Problem statement =
Restate each entry below word for word, without skipping any.

Information provided =
□ □ □ □

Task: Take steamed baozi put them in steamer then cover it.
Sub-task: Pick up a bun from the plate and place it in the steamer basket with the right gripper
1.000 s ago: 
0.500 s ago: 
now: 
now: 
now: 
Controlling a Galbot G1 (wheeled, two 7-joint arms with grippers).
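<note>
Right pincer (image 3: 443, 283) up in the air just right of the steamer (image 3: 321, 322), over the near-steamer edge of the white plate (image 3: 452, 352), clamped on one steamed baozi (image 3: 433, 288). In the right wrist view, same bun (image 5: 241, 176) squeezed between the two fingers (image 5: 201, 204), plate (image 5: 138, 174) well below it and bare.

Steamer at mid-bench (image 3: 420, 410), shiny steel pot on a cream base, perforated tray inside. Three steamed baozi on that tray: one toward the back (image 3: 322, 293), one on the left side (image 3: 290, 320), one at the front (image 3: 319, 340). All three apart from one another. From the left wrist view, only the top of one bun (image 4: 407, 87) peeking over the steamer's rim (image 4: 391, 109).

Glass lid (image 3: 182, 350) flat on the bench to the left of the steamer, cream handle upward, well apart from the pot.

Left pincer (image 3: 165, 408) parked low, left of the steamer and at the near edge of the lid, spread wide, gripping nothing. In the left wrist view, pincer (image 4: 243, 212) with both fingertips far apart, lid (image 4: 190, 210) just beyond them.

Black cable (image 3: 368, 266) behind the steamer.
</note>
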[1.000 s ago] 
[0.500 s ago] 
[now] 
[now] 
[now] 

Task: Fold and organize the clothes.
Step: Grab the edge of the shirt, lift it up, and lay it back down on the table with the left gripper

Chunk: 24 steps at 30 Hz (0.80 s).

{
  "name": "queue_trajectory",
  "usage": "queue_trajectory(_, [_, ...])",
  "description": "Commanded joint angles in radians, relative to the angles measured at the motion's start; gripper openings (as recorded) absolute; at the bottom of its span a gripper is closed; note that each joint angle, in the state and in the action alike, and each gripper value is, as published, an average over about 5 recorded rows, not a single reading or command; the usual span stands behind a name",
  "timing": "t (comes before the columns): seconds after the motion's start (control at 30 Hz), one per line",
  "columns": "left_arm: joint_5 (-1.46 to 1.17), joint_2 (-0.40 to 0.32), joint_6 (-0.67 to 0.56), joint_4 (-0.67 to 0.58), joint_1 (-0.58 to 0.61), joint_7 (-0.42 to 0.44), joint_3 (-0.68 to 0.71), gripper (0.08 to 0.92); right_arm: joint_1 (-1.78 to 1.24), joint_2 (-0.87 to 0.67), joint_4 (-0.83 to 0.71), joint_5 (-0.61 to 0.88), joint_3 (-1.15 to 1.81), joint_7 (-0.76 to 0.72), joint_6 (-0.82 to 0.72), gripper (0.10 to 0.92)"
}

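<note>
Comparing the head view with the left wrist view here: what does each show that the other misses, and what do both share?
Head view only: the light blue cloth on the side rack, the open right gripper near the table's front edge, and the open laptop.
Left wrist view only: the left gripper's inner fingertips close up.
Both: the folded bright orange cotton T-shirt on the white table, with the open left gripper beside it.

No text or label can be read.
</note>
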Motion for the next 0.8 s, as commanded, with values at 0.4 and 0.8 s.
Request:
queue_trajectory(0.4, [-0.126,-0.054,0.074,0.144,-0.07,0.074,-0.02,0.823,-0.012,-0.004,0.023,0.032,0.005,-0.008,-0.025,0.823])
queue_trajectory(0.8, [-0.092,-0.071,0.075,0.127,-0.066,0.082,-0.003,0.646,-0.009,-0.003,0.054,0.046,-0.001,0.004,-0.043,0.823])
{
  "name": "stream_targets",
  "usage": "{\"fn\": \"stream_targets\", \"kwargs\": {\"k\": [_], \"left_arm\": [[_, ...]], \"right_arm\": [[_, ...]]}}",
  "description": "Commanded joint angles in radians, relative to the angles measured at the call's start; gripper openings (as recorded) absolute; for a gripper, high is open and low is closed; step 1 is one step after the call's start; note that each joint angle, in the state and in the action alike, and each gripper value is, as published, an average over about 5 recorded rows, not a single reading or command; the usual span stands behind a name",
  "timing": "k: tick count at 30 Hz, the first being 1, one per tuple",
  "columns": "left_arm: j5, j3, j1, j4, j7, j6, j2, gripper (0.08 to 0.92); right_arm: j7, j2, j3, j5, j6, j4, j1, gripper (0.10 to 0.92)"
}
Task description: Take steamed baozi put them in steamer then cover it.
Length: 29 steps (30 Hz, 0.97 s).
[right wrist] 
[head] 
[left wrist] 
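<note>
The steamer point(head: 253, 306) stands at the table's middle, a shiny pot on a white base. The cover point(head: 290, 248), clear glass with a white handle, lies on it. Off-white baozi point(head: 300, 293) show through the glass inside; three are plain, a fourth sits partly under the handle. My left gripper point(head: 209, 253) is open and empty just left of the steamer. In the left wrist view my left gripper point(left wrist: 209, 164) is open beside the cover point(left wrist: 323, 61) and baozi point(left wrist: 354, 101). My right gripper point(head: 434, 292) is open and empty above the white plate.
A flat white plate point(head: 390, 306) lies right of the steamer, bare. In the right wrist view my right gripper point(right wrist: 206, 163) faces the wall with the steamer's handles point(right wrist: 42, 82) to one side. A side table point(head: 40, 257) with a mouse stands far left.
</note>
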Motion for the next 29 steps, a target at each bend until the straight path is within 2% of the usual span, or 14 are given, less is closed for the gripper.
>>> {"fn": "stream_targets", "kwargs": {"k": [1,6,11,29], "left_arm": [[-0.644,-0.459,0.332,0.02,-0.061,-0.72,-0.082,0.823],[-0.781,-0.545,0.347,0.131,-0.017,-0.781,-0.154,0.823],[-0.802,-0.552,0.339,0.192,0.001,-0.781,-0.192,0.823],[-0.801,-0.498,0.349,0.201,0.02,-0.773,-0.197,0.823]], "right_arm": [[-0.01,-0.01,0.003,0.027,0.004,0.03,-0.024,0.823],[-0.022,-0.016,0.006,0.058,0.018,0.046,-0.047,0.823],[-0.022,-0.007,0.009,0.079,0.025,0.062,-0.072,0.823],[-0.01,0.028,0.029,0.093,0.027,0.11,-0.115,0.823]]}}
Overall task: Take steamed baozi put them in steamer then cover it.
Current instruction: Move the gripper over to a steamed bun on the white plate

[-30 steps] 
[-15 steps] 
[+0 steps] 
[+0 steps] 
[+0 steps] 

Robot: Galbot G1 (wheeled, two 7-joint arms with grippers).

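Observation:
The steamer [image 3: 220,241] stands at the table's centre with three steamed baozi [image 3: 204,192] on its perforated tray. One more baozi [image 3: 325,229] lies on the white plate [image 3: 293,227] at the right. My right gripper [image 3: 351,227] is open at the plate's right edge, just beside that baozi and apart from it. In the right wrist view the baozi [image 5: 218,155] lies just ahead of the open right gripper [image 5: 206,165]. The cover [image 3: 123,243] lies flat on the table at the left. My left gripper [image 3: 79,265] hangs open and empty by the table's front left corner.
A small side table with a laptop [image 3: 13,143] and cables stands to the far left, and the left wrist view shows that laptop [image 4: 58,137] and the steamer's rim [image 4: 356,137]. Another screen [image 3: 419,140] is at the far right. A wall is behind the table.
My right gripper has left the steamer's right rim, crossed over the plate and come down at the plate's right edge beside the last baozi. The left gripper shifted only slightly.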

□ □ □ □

Written response =
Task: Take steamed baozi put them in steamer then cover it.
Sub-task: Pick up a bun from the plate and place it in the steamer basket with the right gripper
1.000 s ago: 
0.500 s ago: 
now: 
now: 
now: 
Controlling a Galbot G1 (wheeled, two 7-joint arms with grippers).
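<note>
Right pincer (image 3: 443, 283) up in the air just right of the steamer (image 3: 321, 322), over the near-steamer edge of the white plate (image 3: 452, 352), clamped on one steamed baozi (image 3: 433, 288). In the right wrist view, same bun (image 5: 241, 176) squeezed between the two fingers (image 5: 201, 204), plate (image 5: 138, 174) well below it and bare.

Steamer at mid-bench (image 3: 420, 410), shiny steel pot on a cream base, perforated tray inside. Three steamed baozi on that tray: one toward the back (image 3: 322, 293), one on the left side (image 3: 290, 320), one at the front (image 3: 319, 340). All three apart from one another. From the left wrist view, only the top of one bun (image 4: 407, 87) peeking over the steamer's rim (image 4: 391, 109).

Glass lid (image 3: 182, 350) flat on the bench to the left of the steamer, cream handle upward, well apart from the pot.

Left pincer (image 3: 165, 408) parked low, left of the steamer and at the near edge of the lid, spread wide, gripping nothing. In the left wrist view, pincer (image 4: 243, 212) with both fingertips far apart, lid (image 4: 190, 210) just beyond them.

Black cable (image 3: 368, 266) behind the steamer.
</note>
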[1.000 s ago] 
[0.500 s ago] 
[now] 
[now] 
[now] 

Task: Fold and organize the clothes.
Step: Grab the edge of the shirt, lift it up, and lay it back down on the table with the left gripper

Chunk: 24 steps at 30 Hz (0.80 s).

{
  "name": "queue_trajectory",
  "usage": "queue_trajectory(_, [_, ...])",
  "description": "Commanded joint angles in radians, relative to the angles measured at the motion's start; gripper openings (as recorded) absolute; at the bottom of its span a gripper is closed; note that each joint angle, in the state and in the action alike, and each gripper value is, as published, an average over about 5 recorded rows, not a single reading or command; the usual span stands behind a name",
  "timing": "t (comes before the columns): seconds after the motion's start (control at 30 Hz), one per line",
  "columns": "left_arm: joint_5 (-1.46 to 1.17), joint_2 (-0.40 to 0.32), joint_6 (-0.67 to 0.56), joint_4 (-0.67 to 0.58), joint_1 (-0.58 to 0.61), joint_7 (-0.42 to 0.44), joint_3 (-0.68 to 0.71), gripper (0.08 to 0.92); right_arm: joint_1 (-1.78 to 1.24), joint_2 (-0.87 to 0.67), joint_4 (-0.83 to 0.71), joint_5 (-0.61 to 0.88), joint_3 (-1.15 to 1.81), joint_7 (-0.76 to 0.72), joint_6 (-0.82 to 0.72), gripper (0.10 to 0.92)"
}

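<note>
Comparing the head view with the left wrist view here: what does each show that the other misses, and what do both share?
Head view only: the light blue cloth on the side rack, the open right gripper near the table's front edge, and the open laptop.
Left wrist view only: the left gripper's inner fingertips close up.
Both: the folded bright orange cotton T-shirt on the white table, with the open left gripper beside it.

No text or label can be read.
</note>
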Motion for the next 0.8 s, as commanded, with values at 0.4 and 0.8 s.
Request:
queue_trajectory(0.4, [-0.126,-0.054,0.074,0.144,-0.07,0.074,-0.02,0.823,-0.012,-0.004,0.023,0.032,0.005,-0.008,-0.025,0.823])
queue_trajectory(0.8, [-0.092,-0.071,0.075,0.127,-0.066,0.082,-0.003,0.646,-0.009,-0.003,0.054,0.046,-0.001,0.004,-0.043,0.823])
{
  "name": "stream_targets",
  "usage": "{\"fn\": \"stream_targets\", \"kwargs\": {\"k\": [_], \"left_arm\": [[_, ...]], \"right_arm\": [[_, ...]]}}",
  "description": "Commanded joint angles in radians, relative to the angles measured at the call's start; gripper openings (as recorded) absolute; for a gripper, high is open and low is closed; step 1 is one step after the call's start; note that each joint angle, in the state and in the action alike, and each gripper value is, as published, an average over about 5 recorded rows, not a single reading or command; the usual span stands behind a name",
  "timing": "k: tick count at 30 Hz, the first being 1, one per tuple",
  "columns": "left_arm: j5, j3, j1, j4, j7, j6, j2, gripper (0.08 to 0.92); right_arm: j7, j2, j3, j5, j6, j4, j1, gripper (0.10 to 0.92)"
}
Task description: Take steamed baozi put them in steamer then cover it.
Length: 29 steps (30 Hz, 0.97 s).
[right wrist] 
[head] 
[left wrist] 
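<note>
The steamer point(head: 253, 306) stands at the table's middle, a shiny pot on a white base. The cover point(head: 290, 248), clear glass with a white handle, lies on it. Off-white baozi point(head: 300, 293) show through the glass inside; three are plain, a fourth sits partly under the handle. My left gripper point(head: 209, 253) is open and empty just left of the steamer. In the left wrist view my left gripper point(left wrist: 209, 164) is open beside the cover point(left wrist: 323, 61) and baozi point(left wrist: 354, 101). My right gripper point(head: 434, 292) is open and empty above the white plate.
A flat white plate point(head: 390, 306) lies right of the steamer, bare. In the right wrist view my right gripper point(right wrist: 206, 163) faces the wall with the steamer's handles point(right wrist: 42, 82) to one side. A side table point(head: 40, 257) with a mouse stands far left.
</note>
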Motion for the next 29 steps, a target at each bend until the straight path is within 2% of the usual span, or 14 are given, less is closed for the gripper.
>>> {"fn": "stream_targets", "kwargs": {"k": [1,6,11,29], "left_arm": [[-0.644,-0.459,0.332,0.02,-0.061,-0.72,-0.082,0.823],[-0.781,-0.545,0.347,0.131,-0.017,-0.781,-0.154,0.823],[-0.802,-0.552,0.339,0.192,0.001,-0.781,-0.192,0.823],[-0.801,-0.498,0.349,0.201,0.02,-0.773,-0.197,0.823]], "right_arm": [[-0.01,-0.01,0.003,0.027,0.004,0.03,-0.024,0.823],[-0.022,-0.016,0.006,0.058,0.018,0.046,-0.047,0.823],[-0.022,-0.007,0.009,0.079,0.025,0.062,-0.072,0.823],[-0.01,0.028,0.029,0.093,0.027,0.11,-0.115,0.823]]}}
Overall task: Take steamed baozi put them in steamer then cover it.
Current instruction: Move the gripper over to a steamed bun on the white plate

[-30 steps] 
[-15 steps] 
[+0 steps] 
[+0 steps] 
[+0 steps] 

Robot: Galbot G1 (wheeled, two 7-joint arms with grippers).

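Observation:
The steamer [image 3: 220,241] stands at the table's centre with three steamed baozi [image 3: 204,192] on its perforated tray. One more baozi [image 3: 325,229] lies on the white plate [image 3: 293,227] at the right. My right gripper [image 3: 351,227] is open at the plate's right edge, just beside that baozi and apart from it. In the right wrist view the baozi [image 5: 218,155] lies just ahead of the open right gripper [image 5: 206,165]. The cover [image 3: 123,243] lies flat on the table at the left. My left gripper [image 3: 79,265] hangs open and empty by the table's front left corner.
A small side table with a laptop [image 3: 13,143] and cables stands to the far left, and the left wrist view shows that laptop [image 4: 58,137] and the steamer's rim [image 4: 356,137]. Another screen [image 3: 419,140] is at the far right. A wall is behind the table.
My right gripper has left the steamer's right rim, crossed over the plate and come down at the plate's right edge beside the last baozi. The left gripper shifted only slightly.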

The reply to this exercise is complete.